**Exercise brief**
For the entries below, copy exactly the line that contains "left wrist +" through the line that contains "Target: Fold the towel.", both ends included, and exclude all pictures.

**Provided data**
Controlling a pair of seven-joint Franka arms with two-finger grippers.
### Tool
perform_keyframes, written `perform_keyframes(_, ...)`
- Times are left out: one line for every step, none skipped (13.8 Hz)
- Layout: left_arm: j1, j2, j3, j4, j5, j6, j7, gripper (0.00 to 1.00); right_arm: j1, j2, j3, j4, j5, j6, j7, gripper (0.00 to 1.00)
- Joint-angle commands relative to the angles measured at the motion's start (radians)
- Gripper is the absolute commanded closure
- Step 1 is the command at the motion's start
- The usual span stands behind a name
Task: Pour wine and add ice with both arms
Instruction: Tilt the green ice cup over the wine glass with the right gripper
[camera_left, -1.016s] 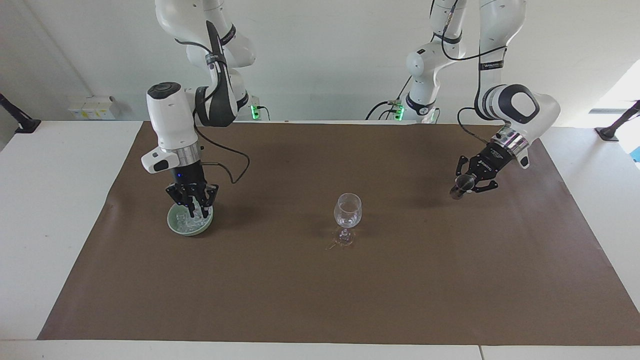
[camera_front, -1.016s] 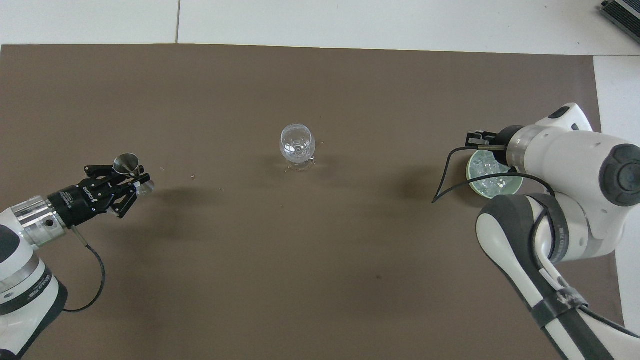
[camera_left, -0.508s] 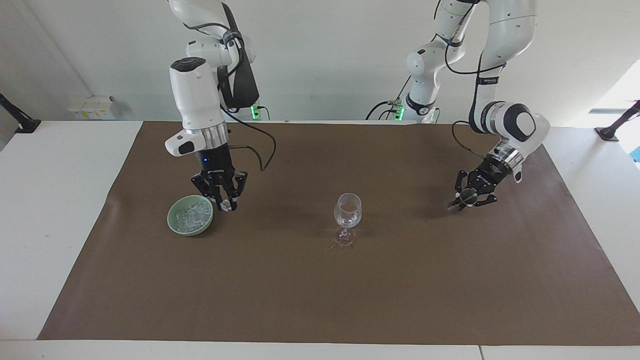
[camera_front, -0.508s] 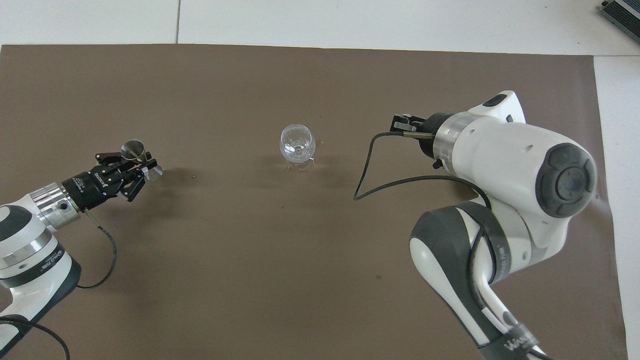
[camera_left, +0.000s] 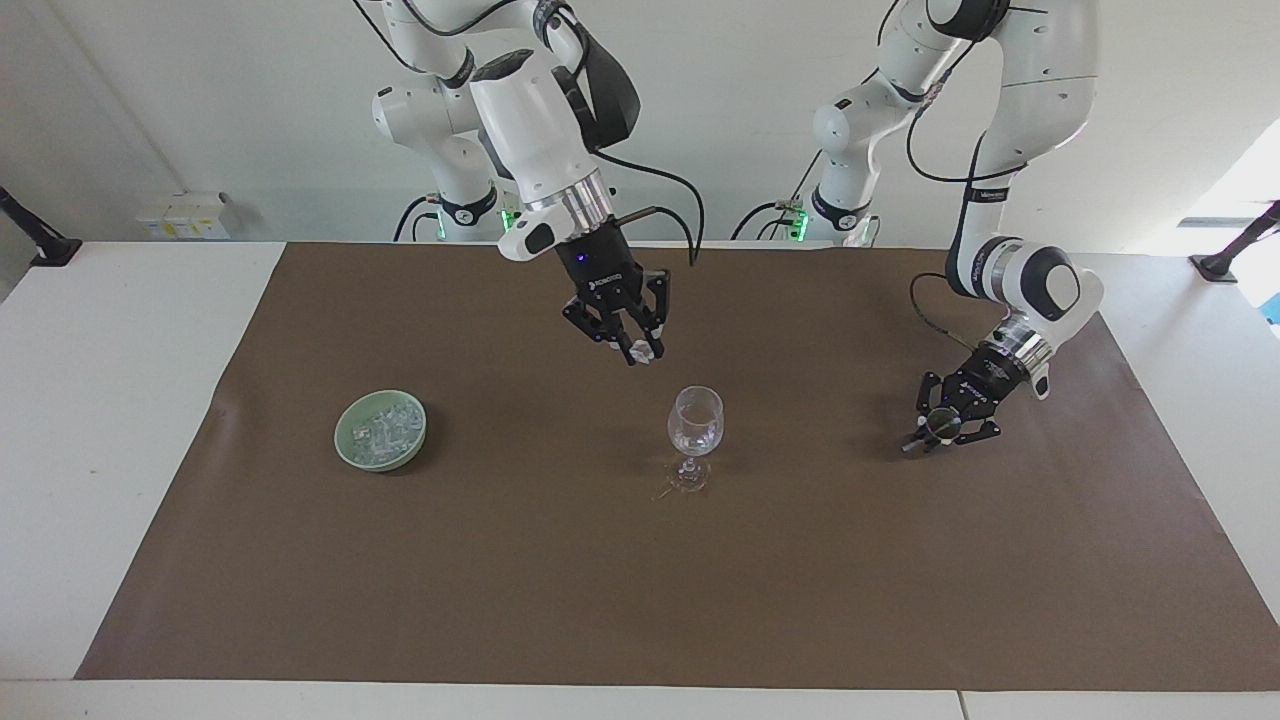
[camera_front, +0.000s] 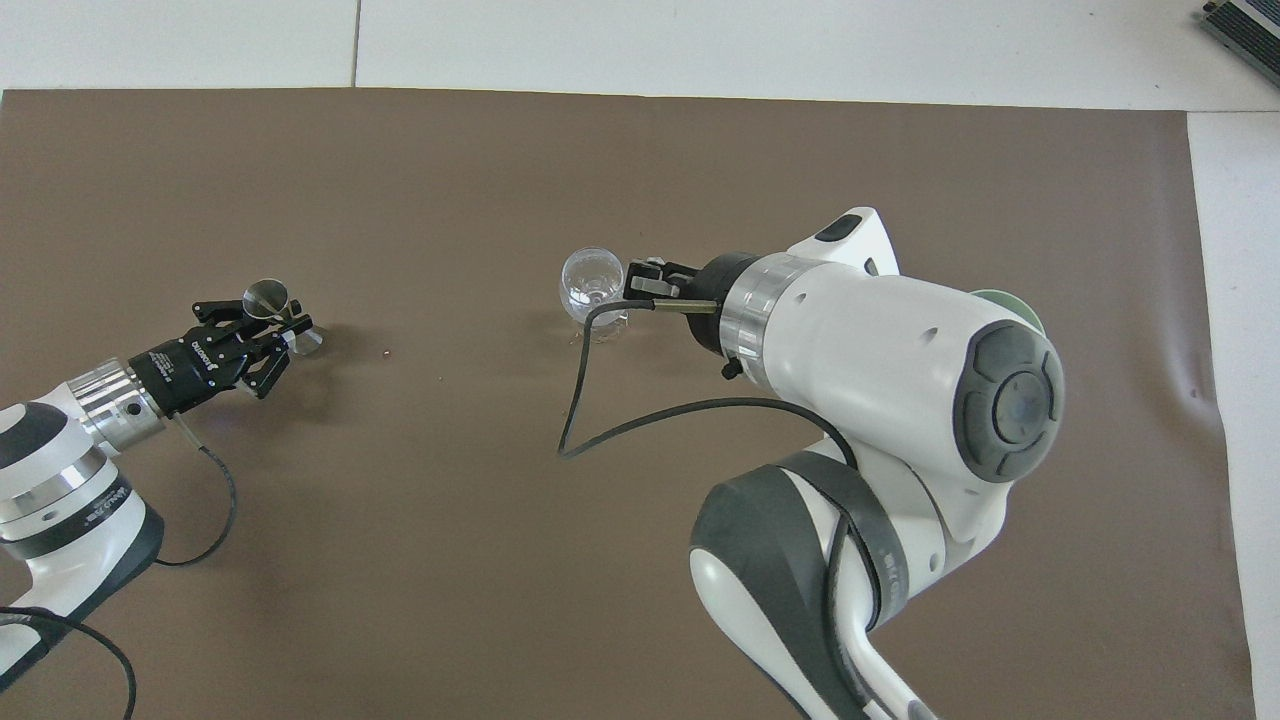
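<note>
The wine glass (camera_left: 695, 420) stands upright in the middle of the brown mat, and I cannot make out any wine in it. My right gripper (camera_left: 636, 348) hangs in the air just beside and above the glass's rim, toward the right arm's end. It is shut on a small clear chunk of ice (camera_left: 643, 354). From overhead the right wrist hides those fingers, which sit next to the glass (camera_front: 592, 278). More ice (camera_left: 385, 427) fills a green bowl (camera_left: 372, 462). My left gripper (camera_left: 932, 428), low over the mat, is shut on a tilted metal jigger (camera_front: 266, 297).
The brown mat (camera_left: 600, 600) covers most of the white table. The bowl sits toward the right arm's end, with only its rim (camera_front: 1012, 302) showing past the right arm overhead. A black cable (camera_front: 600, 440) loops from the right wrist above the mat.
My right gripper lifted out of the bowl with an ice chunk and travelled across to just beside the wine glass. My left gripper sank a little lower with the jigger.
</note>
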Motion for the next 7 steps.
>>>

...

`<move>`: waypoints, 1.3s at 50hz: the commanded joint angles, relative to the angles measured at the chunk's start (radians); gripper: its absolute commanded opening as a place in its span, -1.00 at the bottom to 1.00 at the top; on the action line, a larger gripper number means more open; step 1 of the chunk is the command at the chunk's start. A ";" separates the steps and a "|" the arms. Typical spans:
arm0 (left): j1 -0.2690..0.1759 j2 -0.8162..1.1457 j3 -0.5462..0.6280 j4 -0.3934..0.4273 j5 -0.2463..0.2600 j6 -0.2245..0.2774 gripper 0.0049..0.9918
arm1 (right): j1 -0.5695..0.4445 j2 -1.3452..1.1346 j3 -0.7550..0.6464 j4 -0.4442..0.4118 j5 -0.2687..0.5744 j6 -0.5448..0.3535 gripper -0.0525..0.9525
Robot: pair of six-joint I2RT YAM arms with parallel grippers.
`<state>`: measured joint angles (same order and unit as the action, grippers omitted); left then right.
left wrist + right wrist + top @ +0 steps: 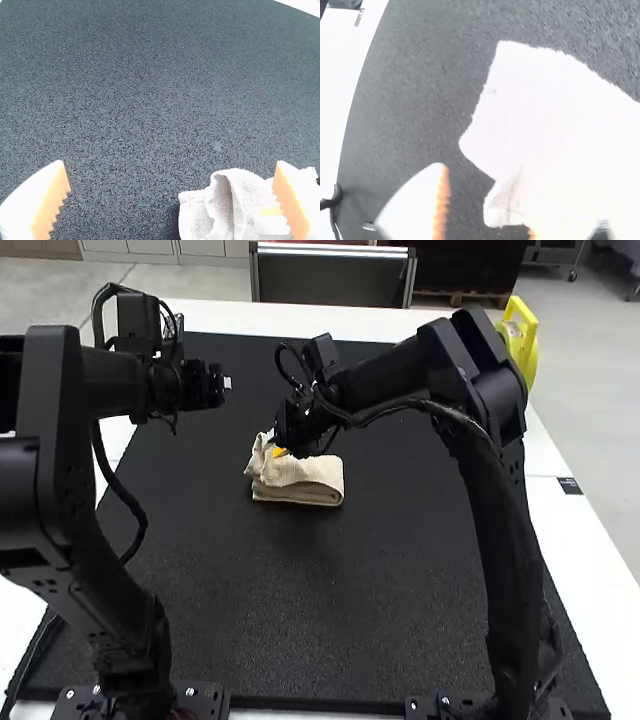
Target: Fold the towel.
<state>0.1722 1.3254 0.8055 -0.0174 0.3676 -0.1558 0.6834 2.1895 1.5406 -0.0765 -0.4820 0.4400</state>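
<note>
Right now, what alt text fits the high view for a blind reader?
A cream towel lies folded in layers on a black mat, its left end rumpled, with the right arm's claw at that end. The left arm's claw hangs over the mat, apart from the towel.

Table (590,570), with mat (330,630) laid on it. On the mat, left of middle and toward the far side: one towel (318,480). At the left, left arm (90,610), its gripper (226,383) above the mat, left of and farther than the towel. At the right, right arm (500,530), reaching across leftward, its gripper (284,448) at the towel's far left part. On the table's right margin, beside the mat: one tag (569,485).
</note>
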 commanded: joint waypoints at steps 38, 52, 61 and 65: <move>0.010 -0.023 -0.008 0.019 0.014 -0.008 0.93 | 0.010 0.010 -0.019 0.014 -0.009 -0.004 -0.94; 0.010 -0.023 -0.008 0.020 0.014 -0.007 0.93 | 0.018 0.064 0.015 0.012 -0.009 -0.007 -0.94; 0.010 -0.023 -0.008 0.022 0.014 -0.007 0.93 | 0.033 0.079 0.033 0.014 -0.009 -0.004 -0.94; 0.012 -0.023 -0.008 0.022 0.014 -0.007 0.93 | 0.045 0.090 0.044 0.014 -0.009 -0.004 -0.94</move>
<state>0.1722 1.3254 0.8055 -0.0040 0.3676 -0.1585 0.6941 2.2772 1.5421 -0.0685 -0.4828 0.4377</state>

**Expected answer**
left wrist + right wrist + top @ +0 steps: 
Target: Fold the towel.

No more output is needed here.